TASK BRIEF: Since only part of the material below is wanted, output exactly the lines from the one with "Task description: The" up to and including the one with "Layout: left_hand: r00".

#### AVAILABLE DATA ####

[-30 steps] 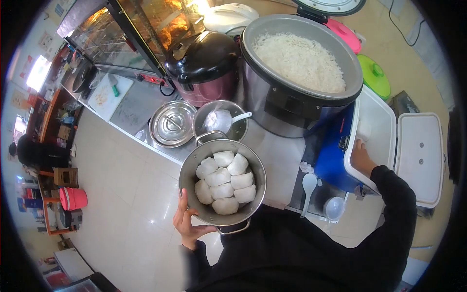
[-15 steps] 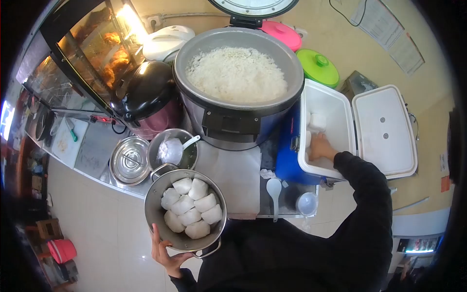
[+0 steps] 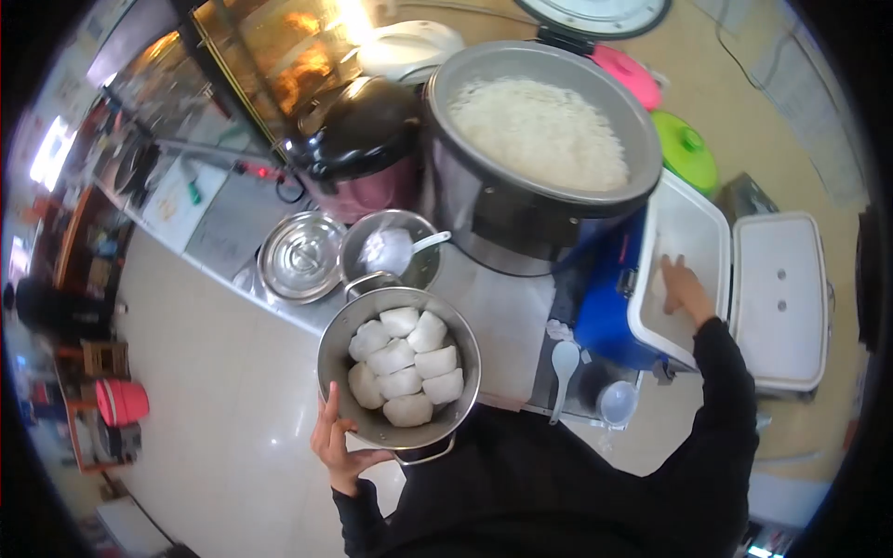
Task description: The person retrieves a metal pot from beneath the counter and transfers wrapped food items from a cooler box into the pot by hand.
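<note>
My left hand grips the lower left side of a metal pot, thumb under its near handle and fingers up against the wall. Inside the pot lie several white wrapped rice packets, pressed close together. My right hand reaches down into a blue cooler box with a white inside. Its fingers are stretched out, beside or touching a pale packet that is blurred and partly hidden. The cooler's lid hangs open to the right.
A large rice cooker full of rice stands behind. Left of it are a dark-lidded cooker, a bowl with a white ladle and a metal lid. A white rice paddle and small cup sit by the counter edge.
The view has turned, so the counter and pot appear shifted right. My right hand remains inside the cooler, its fingers now more stretched out. My left hand keeps its hold on the pot.
</note>
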Motion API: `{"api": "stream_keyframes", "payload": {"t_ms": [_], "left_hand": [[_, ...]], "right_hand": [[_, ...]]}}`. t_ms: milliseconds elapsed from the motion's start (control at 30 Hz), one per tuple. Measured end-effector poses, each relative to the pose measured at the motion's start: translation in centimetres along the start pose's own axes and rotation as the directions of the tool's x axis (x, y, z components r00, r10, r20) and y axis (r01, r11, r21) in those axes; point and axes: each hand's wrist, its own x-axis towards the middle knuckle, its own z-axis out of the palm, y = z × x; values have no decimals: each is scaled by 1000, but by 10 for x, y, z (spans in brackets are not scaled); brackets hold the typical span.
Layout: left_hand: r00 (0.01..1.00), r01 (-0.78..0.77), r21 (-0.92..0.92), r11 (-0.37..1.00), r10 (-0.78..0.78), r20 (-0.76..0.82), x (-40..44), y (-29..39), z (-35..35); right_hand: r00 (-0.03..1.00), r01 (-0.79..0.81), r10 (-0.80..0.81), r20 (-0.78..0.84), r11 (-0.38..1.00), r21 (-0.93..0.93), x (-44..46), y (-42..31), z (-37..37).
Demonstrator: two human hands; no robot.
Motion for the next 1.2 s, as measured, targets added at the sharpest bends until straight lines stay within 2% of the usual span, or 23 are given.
{"api": "stream_keyframes", "payload": {"t_ms": [67,167,200,233,333,500,600,667,733,800,867,933,1000,1067,1133,1200], "left_hand": [[1000,9,-9,1000,-9,-8,1,0,2],[1000,4,-18,1000,-5,-11,3,-1,1],[1000,-2,-21,1000,1,-10,2,-1,1],[998,67,-45,997,-67,11,-2,0,1],[1000,-1,-14,1000,0,-21,2,-1,2],[998,-14,-32,999,13,-54,5,1,2],[998,-24,-46,999,21,-62,4,0,2],[999,7,-61,998,-10,-51,0,-1,3],[998,66,-78,995,-66,-6,-6,-2,3],[999,8,-66,998,-11,-38,-2,-3,4],[998,10,-73,997,-15,-56,-4,-3,5],[995,77,-96,992,-83,-61,-11,-2,7],[996,51,-111,993,-58,-65,-12,-4,7],[992,53,-176,983,-72,-100,-13,-6,10],[980,73,-292,954,-123,-155,-15,-5,16],[975,69,-367,928,-141,-173,-15,-5,19]], "right_hand": [[996,85,-91,16,965,247,-24,-1,-26],[886,445,-457,-73,800,403,-26,-18,-23],[875,481,-474,-100,825,296,-7,-15,8],[862,507,-492,-127,842,182,31,-4,61],[834,550,-552,-20,825,133,28,-20,49],[830,513,-556,-50,723,463,30,-22,47],[856,514,-458,-241,807,291,24,-25,49],[806,547,-459,-373,819,175,47,-9,88],[831,522,-432,-350,824,221,55,-8,96],[910,414,-384,-155,814,408,44,-15,71],[901,418,-427,-74,811,410,36,-23,47],[881,446,-463,-94,749,490,25,-21,24],[854,492,-472,-216,602,629,5,-16,1],[984,169,-113,-139,844,510,-11,18,-7],[948,297,-151,-279,734,610,-61,30,-46],[939,342,-196,-283,426,838,-138,4,-98]]}}
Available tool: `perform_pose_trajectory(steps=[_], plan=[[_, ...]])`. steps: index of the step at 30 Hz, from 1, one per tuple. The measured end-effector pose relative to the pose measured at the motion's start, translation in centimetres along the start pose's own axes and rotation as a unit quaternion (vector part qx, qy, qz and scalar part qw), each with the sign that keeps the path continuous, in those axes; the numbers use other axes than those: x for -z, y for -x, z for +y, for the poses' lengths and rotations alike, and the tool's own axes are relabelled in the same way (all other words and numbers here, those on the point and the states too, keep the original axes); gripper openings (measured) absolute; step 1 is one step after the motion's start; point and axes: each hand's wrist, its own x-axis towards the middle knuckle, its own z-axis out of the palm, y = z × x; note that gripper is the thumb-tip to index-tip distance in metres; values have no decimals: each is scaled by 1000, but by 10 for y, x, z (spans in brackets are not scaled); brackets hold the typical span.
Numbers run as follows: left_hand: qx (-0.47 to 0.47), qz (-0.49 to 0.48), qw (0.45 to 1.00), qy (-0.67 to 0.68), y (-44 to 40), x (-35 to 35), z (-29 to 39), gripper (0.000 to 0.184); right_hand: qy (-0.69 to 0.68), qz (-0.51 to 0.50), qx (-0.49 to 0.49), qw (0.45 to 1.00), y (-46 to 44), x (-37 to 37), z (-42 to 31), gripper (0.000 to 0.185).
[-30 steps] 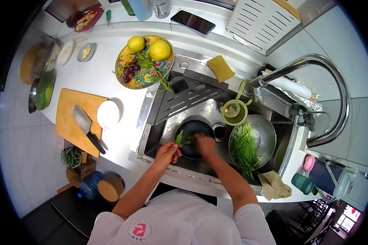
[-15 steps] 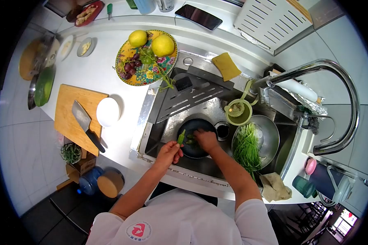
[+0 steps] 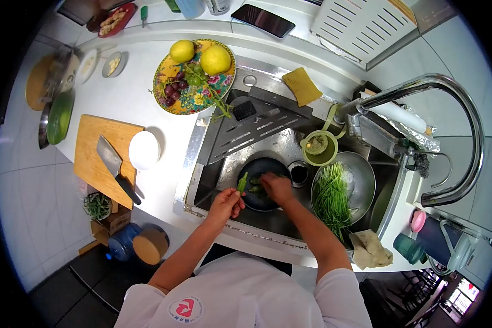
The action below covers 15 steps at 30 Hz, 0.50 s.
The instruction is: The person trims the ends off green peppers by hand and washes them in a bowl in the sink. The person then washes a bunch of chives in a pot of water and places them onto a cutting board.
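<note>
A green pod [image 3: 242,181] stands upright in the closed fingers of my left hand [image 3: 227,204], at the left edge of a dark round bowl [image 3: 263,206] in the sink. My right hand [image 3: 275,187] reaches into that bowl with its fingers bent down at more green pieces [image 3: 255,188]; whether it grips one is hidden. A small dark drain cup [image 3: 299,174] lies just right of the bowl. Further right, long green stalks [image 3: 332,198] rest in a metal bowl [image 3: 361,177]. Above them sits a green strainer cup [image 3: 318,148].
A cleaver [image 3: 110,156] lies on the cutting board [image 3: 87,158] beside a white bowl [image 3: 144,150]. Fruit sits on a patterned plate [image 3: 202,101]. The faucet [image 3: 452,82] arches at the right. A sponge [image 3: 302,87] and a cloth [image 3: 370,249] lie on the sink's edges.
The view has shifted slightly, so the sink and counter appear moved. My left hand still holds the pod upright, and my right hand stays in the dark bowl with small finger movements.
</note>
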Motion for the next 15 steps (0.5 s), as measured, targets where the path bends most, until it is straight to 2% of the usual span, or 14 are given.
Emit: perform_pose_trajectory(steps=[4,9,13,15], plan=[[-1,5,1000,-3,-2,1,-2,19,-24,-44,-6,999,7,6,-2,11],[-4,5,1000,-3,-1,1,-2,19,-12,-165,-2,986,4,5,-7,22],[-13,-1,1000,-4,-2,5,-7,21,-17,-164,-14,986,4,2,-13,25],[-13,-3,1000,-4,-3,5,-7,21,-7,-92,8,996,3,-4,-10,12]])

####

TASK RESPONSE:
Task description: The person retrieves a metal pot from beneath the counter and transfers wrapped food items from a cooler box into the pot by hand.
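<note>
My left hand grips the lower left side of a metal pot, thumb under its near handle and fingers up against the wall. Inside the pot lie several white wrapped rice packets, pressed close together. My right hand reaches down into a blue cooler box with a white inside. Its fingers are stretched out, beside or touching a pale packet that is blurred and partly hidden. The cooler's lid hangs open to the right.
A large rice cooker full of rice stands behind. Left of it are a dark-lidded cooker, a bowl with a white ladle and a metal lid. A white rice paddle and small cup sit by the counter edge.
The view has turned, so the counter and pot appear shifted right. My right hand remains inside the cooler, its fingers now more stretched out. My left hand keeps its hold on the pot.
</note>
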Motion API: `{"api": "stream_keyframes", "payload": {"t_ms": [_], "left_hand": [[_, ...]], "right_hand": [[_, ...]]}}`. t_ms: milliseconds elapsed from the motion's start (control at 30 Hz), one per tuple. Measured end-effector poses, each relative to the pose measured at the motion's start: translation in centimetres along the start pose's own axes and rotation as the directions of the tool's x axis (x, y, z components r00, r10, r20) and y axis (r01, r11, r21) in those axes; point and axes: each hand's wrist, its own x-axis towards the middle knuckle, its own z-axis out of the palm, y = z × x; values have no decimals: each is scaled by 1000, but by 10 for x, y, z (spans in brackets are not scaled); brackets hold the typical span.
Layout: left_hand: r00 (0.01..1.00), r01 (-0.78..0.77), r21 (-0.92..0.92), r11 (-0.37..1.00), r10 (-0.78..0.78), r20 (-0.76..0.82), x (-40..44), y (-29..39), z (-35..35); right_hand: r00 (-0.03..1.00), r01 (-0.79..0.81), r10 (-0.80..0.81), r20 (-0.78..0.84), r11 (-0.38..1.00), r21 (-0.93..0.93), x (-44..46), y (-42..31), z (-37..37).

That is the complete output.